La promesse révolutionnaire — celle de 1789 — indique qu’il est possible de bâtir un groupement politique qui rompe idéologiquement et pratiquement avec « la société en corps », c’est-à-dire avec une société qui incorpore ses membres dans un ensemble plus grand qu’eux, avec lequel ils sont organiquement liés et duquel ils reçoivent leur statut, leur rôle et le sens de leur vie. De sorte que ces derniers ne sauraient vivre hors d’un corps social qui les domine et les identifie. Cette rupture, largement consommée dans les faits au moment où elle s’élabore juridiquement, vient clore une histoire pluriséculaire qui remonte aux Anciens. En effet, des Grecs à la Monarchie finissante, toutes les sociétés ont été organisées sur ce registre : il y a un englobant désignée sous forme d’une métaphore corporelle qui permet aux hommes d’exister et de se situer avec un haut et un bas. On pense ici au philosophe-roi, cher à Platon, qui domine la société par sa connaissance de la Vérité ou encore au Roi d’ancien Régime dont le corps, au sommet de la société, exerce un rôle de médiateur avec l’ordre divin. Les idées d’égalité et de liberté rompent radicalement avec une telle organisation sociale.
Ce sont des atomes individuels — les corps singuliers — et non plus des corporations — les « mises en corps » symboliques — qui composent dorénavant la société. Par conséquent, celle-ci ne tient plus ensemble par la médiation d’un corps sacré, mais par la seule activité de ses membres.
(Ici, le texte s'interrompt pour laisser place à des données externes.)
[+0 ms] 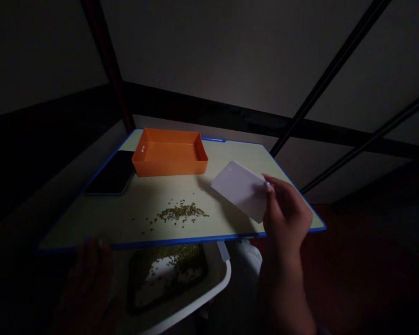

L’englobant n’est plus un corps naturel, mais une construction artificielle. On comprend alors le soin que mettent les révolutionnaires à détruire la société d’Ancien régime en s’en prenant notamment aux corporations puis au corps du roi ; sur ce point, il y a une continuité entre l’été 1789 et l’hiver 1793.
Si, dès 1776, Turgot avait déjà attaqué les jurandes et les corporations par souci d’efficacité économique, ce sont les lois d’Allarde (mars 1791) et Le Chapelier (juin 1791) qui mettent un point final aux associations de métier et au compagnonnage avec leur solidarité et leurs morales particulières ; elles fixent alors ce qui deviendra la doctrine républicaine en la matière : la volonté générale ne peut procéder que des représentants élus du corps politique et ne saurait être captée par des fragments de celui-ci assimilés alors à une rupture d’égalité et un retour à l’ordre ancien.
Le refus de voir se récréer des corps symboliques qui agiraient comme des intermédiaires entre l’individu particulier et l’intérêt général n’est pas d’abord d’ordre économique et antisocial. Il est avant tout politique et presque anthropologique : c’est la crainte d’un retour d’une vision religieuse du monde dans laquelle l’individu ne peut faire autrement qu’appartenir à une communauté qui le définit et exerce pour lui une médiation avec une dimension supérieure de la société ou de l’existence.
Cet individualisme républicain va petit à petit se tempérer et l’on doit à Waldeck-Rousseau les deux lois qui permettent l’essor des syndicats (1884) puis des associations (1901). La République s’accommode alors d’acteurs collectifs qui n’avaient pas été prévus à l’origine par la théorie. Mais c’est à l’épreuve des événements qu’une place va leur être faite, notamment en ce qui concerne les syndicats.
L’âge d’or des corps intermédiaires
Le syndicalisme est la réponse collective du mouvement ouvrier à la question sociale posée par l’industrialisation et l’individualisme républicain. Il faut alors beaucoup de détermination aux premières associations de métiers pour faire admettre l’irruption d’acteurs collectifs dans la libre contractualisation des individus-travailleurs avec leurs employeurs. Et, de fait, les syndicats seront surtout tolérés bien plus qu’acceptés. Cela donnera au syndicalisme ses traits constitutifs que l’on retrouve encore jusqu’à aujourd’hui : la confidentialité et la méfiance vis-à-vis du politique.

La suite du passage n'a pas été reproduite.